*** Begin section ***

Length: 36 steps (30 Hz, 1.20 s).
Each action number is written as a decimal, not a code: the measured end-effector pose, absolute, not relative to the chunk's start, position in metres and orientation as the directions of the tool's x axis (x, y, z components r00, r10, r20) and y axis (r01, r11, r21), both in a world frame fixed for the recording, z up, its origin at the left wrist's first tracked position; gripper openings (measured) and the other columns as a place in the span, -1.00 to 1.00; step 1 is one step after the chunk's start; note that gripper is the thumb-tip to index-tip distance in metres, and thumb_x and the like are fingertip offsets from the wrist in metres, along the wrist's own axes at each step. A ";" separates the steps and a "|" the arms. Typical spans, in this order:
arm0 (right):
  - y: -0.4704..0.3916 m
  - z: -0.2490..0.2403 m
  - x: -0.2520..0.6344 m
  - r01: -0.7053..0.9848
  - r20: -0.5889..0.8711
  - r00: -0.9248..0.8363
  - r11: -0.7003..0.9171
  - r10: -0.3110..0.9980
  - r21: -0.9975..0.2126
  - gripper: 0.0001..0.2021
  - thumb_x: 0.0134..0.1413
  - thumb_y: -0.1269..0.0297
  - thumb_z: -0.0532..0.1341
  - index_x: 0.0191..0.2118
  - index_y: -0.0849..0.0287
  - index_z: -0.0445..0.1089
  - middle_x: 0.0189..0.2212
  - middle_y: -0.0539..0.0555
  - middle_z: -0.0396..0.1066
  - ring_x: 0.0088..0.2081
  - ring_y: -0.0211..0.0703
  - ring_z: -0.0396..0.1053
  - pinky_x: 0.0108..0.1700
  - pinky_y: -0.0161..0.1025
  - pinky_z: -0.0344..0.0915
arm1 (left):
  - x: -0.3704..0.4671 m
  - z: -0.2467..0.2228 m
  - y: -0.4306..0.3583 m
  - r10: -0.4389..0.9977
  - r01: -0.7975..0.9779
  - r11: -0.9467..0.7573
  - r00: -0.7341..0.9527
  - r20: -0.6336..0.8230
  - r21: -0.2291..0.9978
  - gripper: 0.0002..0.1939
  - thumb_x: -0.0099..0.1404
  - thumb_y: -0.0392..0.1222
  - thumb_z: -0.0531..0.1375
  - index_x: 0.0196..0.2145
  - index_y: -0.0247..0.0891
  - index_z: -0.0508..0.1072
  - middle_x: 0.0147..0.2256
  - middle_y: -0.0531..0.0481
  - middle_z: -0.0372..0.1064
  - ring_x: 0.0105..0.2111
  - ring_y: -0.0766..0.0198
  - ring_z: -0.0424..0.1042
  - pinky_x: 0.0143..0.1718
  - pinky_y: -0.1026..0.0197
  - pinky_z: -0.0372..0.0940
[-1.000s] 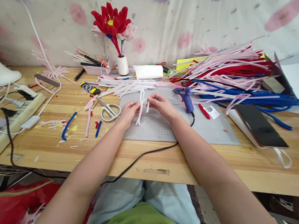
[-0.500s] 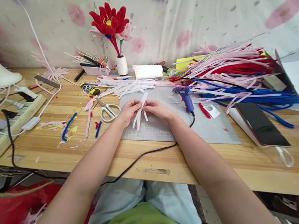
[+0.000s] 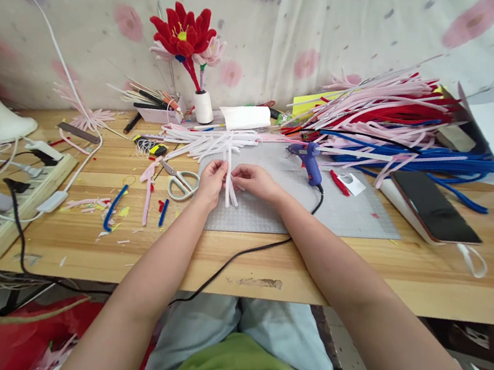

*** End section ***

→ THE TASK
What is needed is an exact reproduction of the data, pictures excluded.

→ FINISHED EXERCISE
Length: 36 steps (30 Hz, 1.20 s).
Each action number is written as a decimal, not a code: the measured end-effector pose, absolute, not relative to the chunk's start, position in metres and orientation as the directions of the tool's x axis (x, y, z components r00, r10, r20) and y axis (r01, r11, r21), both in a world frame fixed for the recording, z up, its origin at the left wrist's first tracked position; gripper openings (measured) and the other columns as a place in the span, -1.00 to 1.00; step 1 is one step after the chunk's start; note that gripper is the thumb-tip to index-tip distance in metres, and thumb_x and the like are fingertip offsets from the wrist in metres, along the wrist's own axes at each step. A ";" separates the steps and a "|" the arms. Typical spans, in this order:
arm0 (right):
  - y: -0.4704..0.3916 m
  - z: -0.2490..0.2403 m
  - x: -0.2520..0.6344 m
  - r01: -0.7053..0.9848
  - r20: -0.5889..0.8711
  - r00: -0.9248..0.8363
  - r11: -0.7003..0.9171
  - r10: -0.3110..0.9980
  - r21: -0.9975..0.2126
  - gripper: 0.0001..0.2021
  - thumb_x: 0.0134..0.1413
  - thumb_y: -0.1269..0.0297
  - thumb_z: -0.0532..0.1341
  - index_x: 0.0191..0.2118
  - index_y: -0.0849..0.0287
  - index_z: -0.0445..0.1089
  - middle_x: 0.0189..0.2212
  - middle_y: -0.0539..0.0555
  - middle_z: -0.0396..0.1066
  - ring_x: 0.0088..0.2081
  - ring_y: -0.0211..0.0703
  - ring_z: -0.0396..0.1053
  - pinky_x: 0.0108..0.1700
  - pinky_y: -0.0161..0.1025
  - pinky_z: -0.0344..0.0915
arm1 (left):
  - x: -0.3704..0.4671 m
  - z: -0.2467..0.2228 m
  - y: -0.4306..0.3583 m
  - r10: -0.4389..0.9977
  - r01: -0.7975..0.9779
  - r11: -0.9467..0.7573
  - r00: -0.7341..0.9527
  - r20: -0.6336..0.8230
  - r21: -0.2291..0.9978
  - gripper: 0.0002..0.1939
  - thumb_x: -0.0099..0.1404
  - thumb_y: -0.0392..0.1222
  - thumb_z: -0.0531..0.1375
  - index_x: 0.0196..0.2145
  - index_y: -0.0247..0.0891
  - index_z: -0.0508..0.1072
  - middle_x: 0.0147..0.2256
  - middle_y: -0.0531..0.0481
  - middle_z: -0.0372..0.1064
  - ring_x: 0.0105..0.2111
  - ring_y: -0.0766..0.0198
  - ring_z: -0.0424..0.1042
  - pinky_x: 0.0143..0.1718
  - pinky_y: -0.1026..0.0197
  - pinky_z: -0.0372..0.0940
[-1.000s] 
[-0.500s] 
[+0.000s] 

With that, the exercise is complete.